Some customer sites unavailable

Incident Report for Pantheon Operations

Postmortem

On March 25, one of our distributed file systems clusters was subjected to unusual load, which resulted in degraded performance for some of our customers. To address the issue, we added capacity to the affected cluster, but adding capacity resulted in some files becoming temporarily hidden for some customers.

We have remediated the issue for all affected customers and will be updating our capacity playbook to ensure future capacity increases happen seamlessly and will obviate the need to purge file caches. We continue to monitor the cluster's metrics closely and are confident we have sufficient capacity to handle unusual load going forward.

The total impact lasted 55 minutes. A lot of the redundancy built into our system limited the number of customers affected ( about 0.1% of the sites hosted on the platform), but this was a major outage for the impacted sites.
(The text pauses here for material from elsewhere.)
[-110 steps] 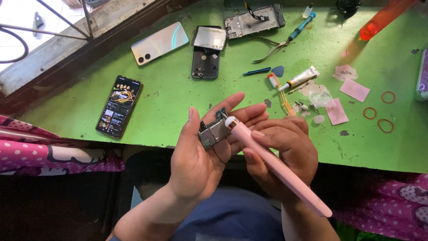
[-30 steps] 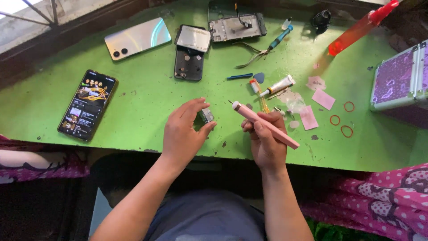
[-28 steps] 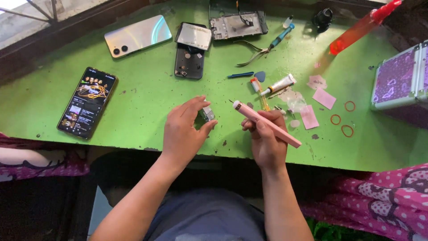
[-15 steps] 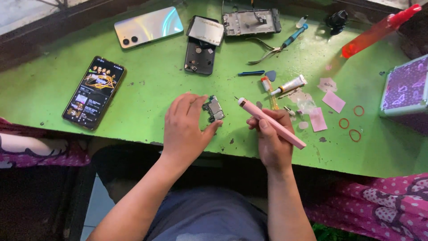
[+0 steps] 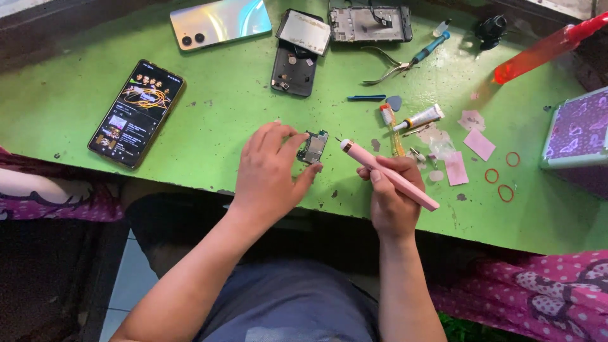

Following our post mortem, we have identified specific solutions that we are currently building to protect our file system from such unusual load.

Posted Apr 02, 2019 - 15:33 PDT

Resolved

This issue is now resolved.

Posted Mar 25, 2019 - 10:03 PDT

Monitoring

All affected sites are now operational and we are continuing to monitor the situation.

Posted Mar 25, 2019 - 09:33 PDT

Identified

The issue has been identified the affected sites are now responding.

Posted Mar 25, 2019 - 09:12 PDT

Update

We are continuing to investigate this issue and will update as soon as we have more information.

Posted Mar 25, 2019 - 08:54 PDT

Investigating

We are increased latency leading to some customer sites not responding and our engineering team are investigating the issue.

Posted Mar 25, 2019 - 08:30 PDT

This incident affected: Customer Sites.